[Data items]
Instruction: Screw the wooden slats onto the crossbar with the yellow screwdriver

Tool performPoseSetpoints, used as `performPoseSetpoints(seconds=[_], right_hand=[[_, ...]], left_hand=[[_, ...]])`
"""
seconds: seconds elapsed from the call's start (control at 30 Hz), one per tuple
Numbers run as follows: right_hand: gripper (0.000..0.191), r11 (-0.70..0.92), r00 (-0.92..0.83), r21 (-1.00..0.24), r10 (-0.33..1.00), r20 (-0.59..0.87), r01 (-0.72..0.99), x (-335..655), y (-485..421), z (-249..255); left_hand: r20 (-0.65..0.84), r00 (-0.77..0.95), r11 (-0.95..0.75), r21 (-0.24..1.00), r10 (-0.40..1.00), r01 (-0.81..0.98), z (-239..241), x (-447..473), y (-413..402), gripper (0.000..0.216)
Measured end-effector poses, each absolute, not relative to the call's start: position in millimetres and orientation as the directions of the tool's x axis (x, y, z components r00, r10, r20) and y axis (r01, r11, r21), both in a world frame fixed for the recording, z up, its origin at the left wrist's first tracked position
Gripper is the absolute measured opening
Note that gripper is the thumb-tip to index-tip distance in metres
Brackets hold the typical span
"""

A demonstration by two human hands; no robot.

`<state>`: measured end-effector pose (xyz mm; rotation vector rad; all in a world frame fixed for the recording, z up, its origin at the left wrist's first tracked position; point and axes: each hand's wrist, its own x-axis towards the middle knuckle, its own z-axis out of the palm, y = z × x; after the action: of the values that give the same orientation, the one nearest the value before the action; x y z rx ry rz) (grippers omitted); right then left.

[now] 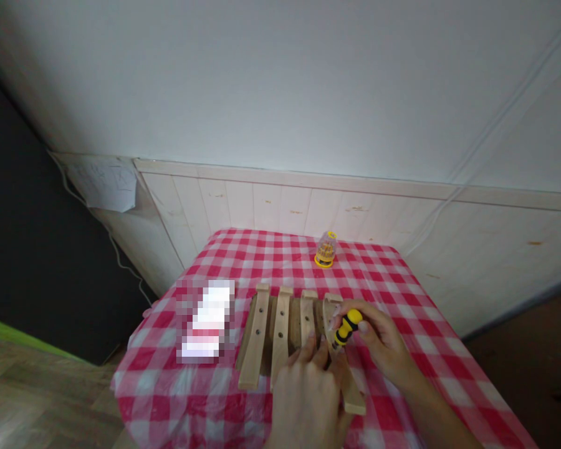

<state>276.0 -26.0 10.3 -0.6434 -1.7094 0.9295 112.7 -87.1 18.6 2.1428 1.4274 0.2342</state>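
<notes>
A yellow-and-black screwdriver is gripped in my right hand, tilted with its tip down on the rightmost wooden slat. My left hand lies across the right part of the wooden rack, its fingers bent over the slats close to the screwdriver tip and seeming to hold the rightmost slat. Several pale curved slats run over darker boards in this rack. Screw heads show on the left slat and the second slat. My left hand hides part of the right slats, and the screwdriver's tip is hard to make out.
A clear bit case with a yellow base stands at the back of the table. Left of the rack lies a white, blurred-out object. A red-and-white checked cloth covers the table, which meets a panelled wall.
</notes>
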Motion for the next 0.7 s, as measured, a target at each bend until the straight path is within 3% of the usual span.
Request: performPoseSetpoints(seconds=[0.33,0.7], right_hand=[[0.038,0.543,-0.429,-0.840,0.759,0.490,0.001,288.7,-24.3,10.2],[0.037,0.683,-0.267,-0.701,0.729,0.631,0.207,286.0,-22.2,3.4]], left_hand=[[-0.139,0.415,-0.281,0.544,0.899,0.791,17.9,112.0,-87.9,0.063],[-0.127,0.402,-0.265,0.569,0.907,0.779,18.5,111.7,-88.5,0.058]])
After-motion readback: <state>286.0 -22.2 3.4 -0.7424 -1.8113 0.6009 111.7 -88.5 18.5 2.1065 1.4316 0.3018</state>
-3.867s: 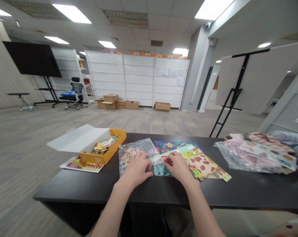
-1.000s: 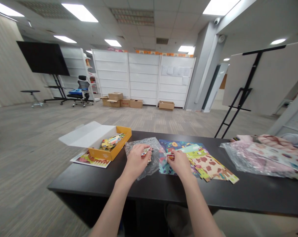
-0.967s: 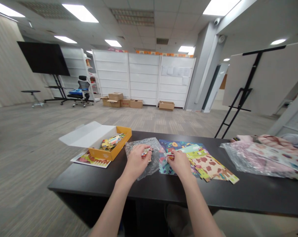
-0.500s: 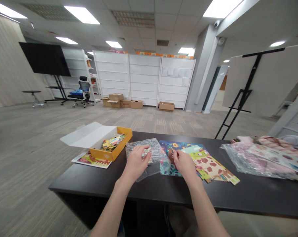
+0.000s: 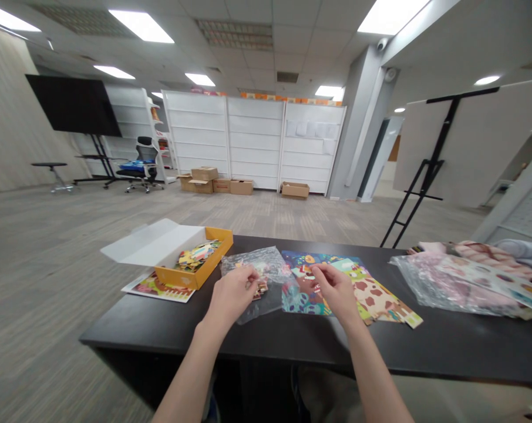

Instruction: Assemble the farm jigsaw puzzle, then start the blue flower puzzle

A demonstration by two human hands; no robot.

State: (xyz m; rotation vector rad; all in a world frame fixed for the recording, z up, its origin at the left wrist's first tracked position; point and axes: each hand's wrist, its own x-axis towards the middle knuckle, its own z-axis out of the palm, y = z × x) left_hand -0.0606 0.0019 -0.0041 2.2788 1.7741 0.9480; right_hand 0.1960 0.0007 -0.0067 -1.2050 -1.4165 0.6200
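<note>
My left hand (image 5: pixel 231 294) is over a clear plastic bag (image 5: pixel 272 258), its fingers curled together beside a heap of small puzzle pieces (image 5: pixel 261 288) on the bag. Whatever its fingertips grip is hidden. Thumb and forefinger of my right hand (image 5: pixel 337 291) pinch a small puzzle piece (image 5: pixel 307 271) above a blue picture board (image 5: pixel 299 302). The piece blends into the print below. Beside that hand lies a partly joined puzzle with a brown-spotted cow (image 5: pixel 371 294), overlapping the blue board.
At left, an open yellow box (image 5: pixel 184 277) with a white lid holds loose puzzle pieces (image 5: pixel 198 255). Part of a picture sheet (image 5: pixel 160 288) shows under it. Plastic-wrapped pink fabric (image 5: pixel 455 285) lies at the right of the black table (image 5: pixel 169 329).
My left hand has drawn back slightly towards me and left, its fingers curling in, and more of the heap shows. My right hand has turned a little, still pinching. The view has shifted slightly.
</note>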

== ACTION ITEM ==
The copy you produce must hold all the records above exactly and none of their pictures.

== RESPONSE TO THIS TASK ==
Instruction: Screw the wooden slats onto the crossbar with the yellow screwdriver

Tool performPoseSetpoints, used as `performPoseSetpoints(seconds=[_], right_hand=[[_, ...]], left_hand=[[_, ...]])`
"""
seconds: seconds elapsed from the call's start (control at 30 Hz), one per tuple
Numbers run as follows: right_hand: gripper (0.000..0.191), r11 (-0.70..0.92), r00 (-0.92..0.83), r21 (-1.00..0.24), r10 (-0.33..1.00), r20 (-0.59..0.87), r01 (-0.72..0.99), x (-335..655), y (-485..421), z (-249..255); left_hand: r20 (-0.65..0.84), r00 (-0.77..0.95), r11 (-0.95..0.75), r21 (-0.24..1.00), r10 (-0.40..1.00), r01 (-0.81..0.98), z (-239..241), x (-447..473), y (-413..402), gripper (0.000..0.216)
Measured end-effector poses, each absolute, not relative to the call's start: position in millimetres and orientation as the directions of the tool's x axis (x, y, z components r00, r10, r20) and y axis (r01, r11, r21), both in a world frame fixed for the recording, z up, its origin at the left wrist's first tracked position
Gripper is the absolute measured opening
Note that gripper is the thumb-tip to index-tip distance in metres
Brackets hold the typical span
"""

A demonstration by two human hands; no robot.

`<state>`: measured end-effector pose (xyz mm; rotation vector rad; all in a world frame fixed for the recording, z up, its origin at the left wrist's first tracked position; point and axes: each hand's wrist, its own x-axis towards the middle knuckle, its own z-axis out of the palm, y = z × x; after the action: of the values that give the same orientation, the one nearest the value before the action; x y z rx ry rz) (grippers omitted); right then left.

[now] 

<state>276.0 -26.0 10.3 -0.6434 -1.7094 0.9295 112.7 -87.1 18.6 2.1428 1.4274 0.2342</state>
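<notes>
A yellow-and-black screwdriver is gripped in my right hand, tilted with its tip down on the rightmost wooden slat. My left hand lies across the right part of the wooden rack, its fingers bent over the slats close to the screwdriver tip and seeming to hold the rightmost slat. Several pale curved slats run over darker boards in this rack. Screw heads show on the left slat and the second slat. My left hand hides part of the right slats, and the screwdriver's tip is hard to make out.
A clear bit case with a yellow base stands at the back of the table. Left of the rack lies a white, blurred-out object. A red-and-white checked cloth covers the table, which meets a panelled wall.
</notes>
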Motion for the next 0.7 s, as measured, a target at each bend until the straight path is within 3% of the usual span.
Request: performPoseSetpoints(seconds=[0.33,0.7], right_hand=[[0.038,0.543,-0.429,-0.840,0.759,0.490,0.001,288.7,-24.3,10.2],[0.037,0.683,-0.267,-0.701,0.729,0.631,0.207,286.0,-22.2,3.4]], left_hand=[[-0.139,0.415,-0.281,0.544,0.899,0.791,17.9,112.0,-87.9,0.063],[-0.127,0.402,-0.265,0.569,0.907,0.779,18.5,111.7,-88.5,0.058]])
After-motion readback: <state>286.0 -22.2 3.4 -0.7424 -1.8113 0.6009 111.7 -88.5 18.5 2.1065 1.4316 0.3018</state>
-3.867s: 
-1.000s: 
-0.967s: 
-0.500s: 
+0.000s: 

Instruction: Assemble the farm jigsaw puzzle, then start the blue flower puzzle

A demonstration by two human hands; no robot.

State: (xyz m; rotation vector rad; all in a world frame fixed for the recording, z up, its origin at the left wrist's first tracked position; point and axes: each hand's wrist, its own x-axis towards the middle knuckle, its own z-axis out of the palm, y = z × x) left_hand -0.0606 0.0019 -0.0041 2.2788 1.7741 0.9480; right_hand 0.1960 0.0007 -0.0067 -1.2050 -1.4165 0.6200
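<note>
My left hand (image 5: pixel 231 294) is over a clear plastic bag (image 5: pixel 272 258), its fingers curled together beside a heap of small puzzle pieces (image 5: pixel 261 288) on the bag. Whatever its fingertips grip is hidden. Thumb and forefinger of my right hand (image 5: pixel 337 291) pinch a small puzzle piece (image 5: pixel 307 271) above a blue picture board (image 5: pixel 299 302). The piece blends into the print below. Beside that hand lies a partly joined puzzle with a brown-spotted cow (image 5: pixel 371 294), overlapping the blue board.
At left, an open yellow box (image 5: pixel 184 277) with a white lid holds loose puzzle pieces (image 5: pixel 198 255). Part of a picture sheet (image 5: pixel 160 288) shows under it. Plastic-wrapped pink fabric (image 5: pixel 455 285) lies at the right of the black table (image 5: pixel 169 329).
My left hand has drawn back slightly towards me and left, its fingers curling in, and more of the heap shows. My right hand has turned a little, still pinching. The view has shifted slightly.
</note>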

This output contains the full answer.